“Buongiorno Avvocato. Attualmente lavoro come impiegata presso una nota azienda italiana. Il mese scorso sono stata avvicinata da un collega che, dopo un primo approccio, mi ha fatto credere di ricoprire un ruolo dirigenziale in azienda e di aver peso all’interno della stessa per potermi garantire una promozione in tempi rapidi. Le confido che ho frequentato il presunto dirigente e di aver interrotto la relazione dopo essere venuta a conoscenza della falsità di quanto dichiarato. Insomma, non faceva altro che fingere. Vorrei sapere se questa vicenda sia suscettibile di tutela legale”.
Cosa dice la legge in materia di “fingere per conquistare?
Cara lettrice, immaginiamo solo per un attimo la situazione. Una persona, dipendente di una grande azienda, faccia credere a una giovane e bella ragazza, assunta da poco, di essere ad esempio a capo del personale e di poter decidere di una sua eventuale promozione. Lei, attratta più dalla possibilità di far carriera che dalle qualità dell’uomo, accetta un suo invito a cena. Durante l’incontro, l’uomo inizia a ipotizzare per la donna una futura e gloriosa ascesa in società, vantandosi di influenze sui vertici che, invece, non ha affatto. Lei gli cede e i due vanno a letto. Il giorno successivo, la ragazza viene a sapere che l’uomo riveste invece un ruolo completamente diverso da quello millantato. Della serie, non ha alcun potere in merito a sue eventuali promozioni. Per quanto consapevole di aver acconsentito alle avances solo per ottenere una raccomandazione, decide di denunciarlo per le bugie dette.
Come avrò modo di illustrarle, millantare conoscenze per garantire rapide promozioni di carriera in cambio di prestazioni sessuali può costare davvero caro al dichiarante.
Ad ogni modo, il caso da lei prospettato configura ben due ipotesi di reato.
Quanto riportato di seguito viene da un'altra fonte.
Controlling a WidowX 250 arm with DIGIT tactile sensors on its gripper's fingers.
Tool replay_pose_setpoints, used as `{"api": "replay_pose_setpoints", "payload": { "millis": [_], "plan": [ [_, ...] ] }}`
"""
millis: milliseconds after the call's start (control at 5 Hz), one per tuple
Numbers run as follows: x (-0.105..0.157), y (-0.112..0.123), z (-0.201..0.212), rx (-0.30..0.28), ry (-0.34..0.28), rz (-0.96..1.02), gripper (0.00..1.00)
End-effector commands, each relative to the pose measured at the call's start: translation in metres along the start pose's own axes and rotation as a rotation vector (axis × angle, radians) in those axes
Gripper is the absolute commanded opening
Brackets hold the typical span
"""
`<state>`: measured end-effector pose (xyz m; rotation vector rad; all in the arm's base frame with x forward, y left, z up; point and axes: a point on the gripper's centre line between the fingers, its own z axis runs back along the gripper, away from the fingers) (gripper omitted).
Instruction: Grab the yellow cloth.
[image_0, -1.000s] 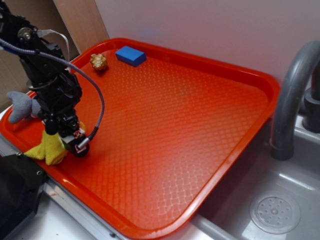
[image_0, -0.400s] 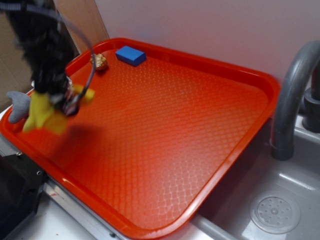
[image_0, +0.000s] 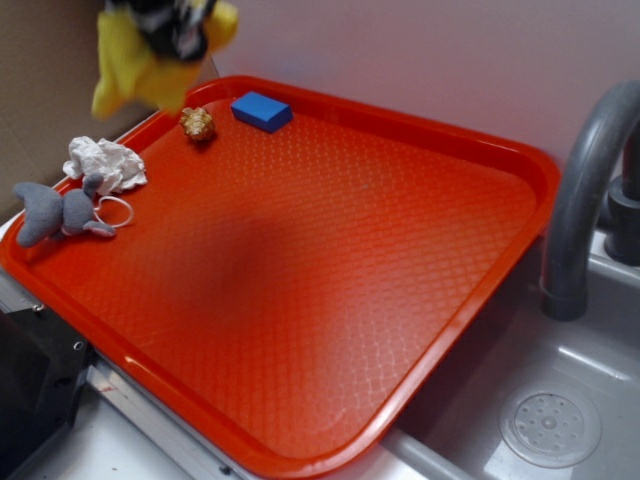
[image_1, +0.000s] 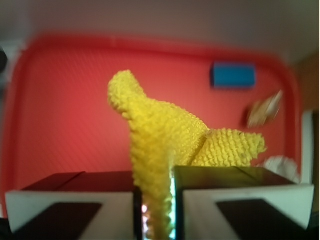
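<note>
The yellow cloth (image_0: 135, 65) hangs in the air at the top left of the exterior view, well above the red tray (image_0: 450, 130). My gripper (image_0: 178, 28) is mostly cut off by the top edge there, blurred, with the cloth draped below it. In the wrist view the gripper (image_1: 154, 210) is shut on the yellow cloth (image_1: 165, 135). The knitted fabric is pinched between the two jaws and its floppy corners stick out ahead, over the tray far below.
On the tray's left edge lie a white wad of fabric (image_0: 105, 162) and a grey plush toy (image_0: 55, 212). A gold object (image_0: 198, 123) and a blue block (image_0: 261, 110) sit at the far corner. A grey faucet (image_0: 585, 190) and sink stand to the right.
The gripper has risen from the tray's left edge up to the top of the view, carrying the yellow cloth off the tray. The white wad and grey toy now show uncovered.
</note>
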<state>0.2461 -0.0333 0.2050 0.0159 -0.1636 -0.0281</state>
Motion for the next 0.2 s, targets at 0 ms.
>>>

In primis, la sostituzione di persona, fattispecie di reato punita dall’art. 494 c.p. In secondo luogo, quella di violenza sessuale 609 bis c.p. Tuttavia, allorquando la sostituzione di persona sia stata posta in essere al fine di conseguire rapporti sessuali con la vittima del reato, si verifica la fattispecie di violenza sessuale per induzione in errore.
Per farla breve: spacciarsi per il capo di una società o di ricoprire nella stessa un ruolo diverso rispetto a quello concretamente ricoperto, quando invece si è un dipendente è reato.
Il caso esemplare
A dirlo è la sentenza n. 55481 del 13 dicembre del 2017 della Cassazione; il caso di specie era differente. Ciò nonostante, la Corte ritiene che sia pacificamente applicabile al caso oggetto di esame.
È curioso notare, infatti, come la Corte abbia affermato che il reato di induzione a compiere o subire atti sessuali con l’inganno, per essersi il reo sostituito ad altra persona è integrato anche dalla falsa attribuzione di una qualifica professionale, rientrando quest’ultima nella nozione di sostituzione di persona di cui all’articolo 609 bis comma 2 n. 2.
Quanto alla condotta induttiva, va rammentato che secondo la giurisprudenza della Corte di Cassazione, l’ipotesi di violenza sessuale per induzione contemplata dall’articolo 609 bis c.p., comma 2, n. 2 (che punisce chi induce taluno a compiere o a subire atti sessuali “traendo in inganno la persona offesa per essersi il colpevole sostituito ad altra persona”) è integrata, non solo dallo scambio fisico fra persone, ma anche dall’ipotesi in cui l’agente si sia attribuito un falso stato o false qualità, interpretandosi il concetto di sostituzione di persona conformemente alla nozione fornita dall’articolo 494 c.p.
“Sostituzione della propria all’altrui persona ovvero attribuzione a sé o ad altri di un falso nome o di un falso stato ovvero di una falsa qualità cui la legge attribuisce effetti giuridici”.
La ragione di tale apparente severità trova giustificazione plausibile nel fatto che il consenso all’atto sessuale non deve coprire solo l’atto in sé, ma anche l’identità della persona con cui lo si consuma.
In conclusione, la risposta alla sua domanda è sì. Potrà quindi, più che legittimamente, portare la vicenda all’attenzione della Procura della Repubblica affinché svolga gli accertamenti ritenuti opportuni.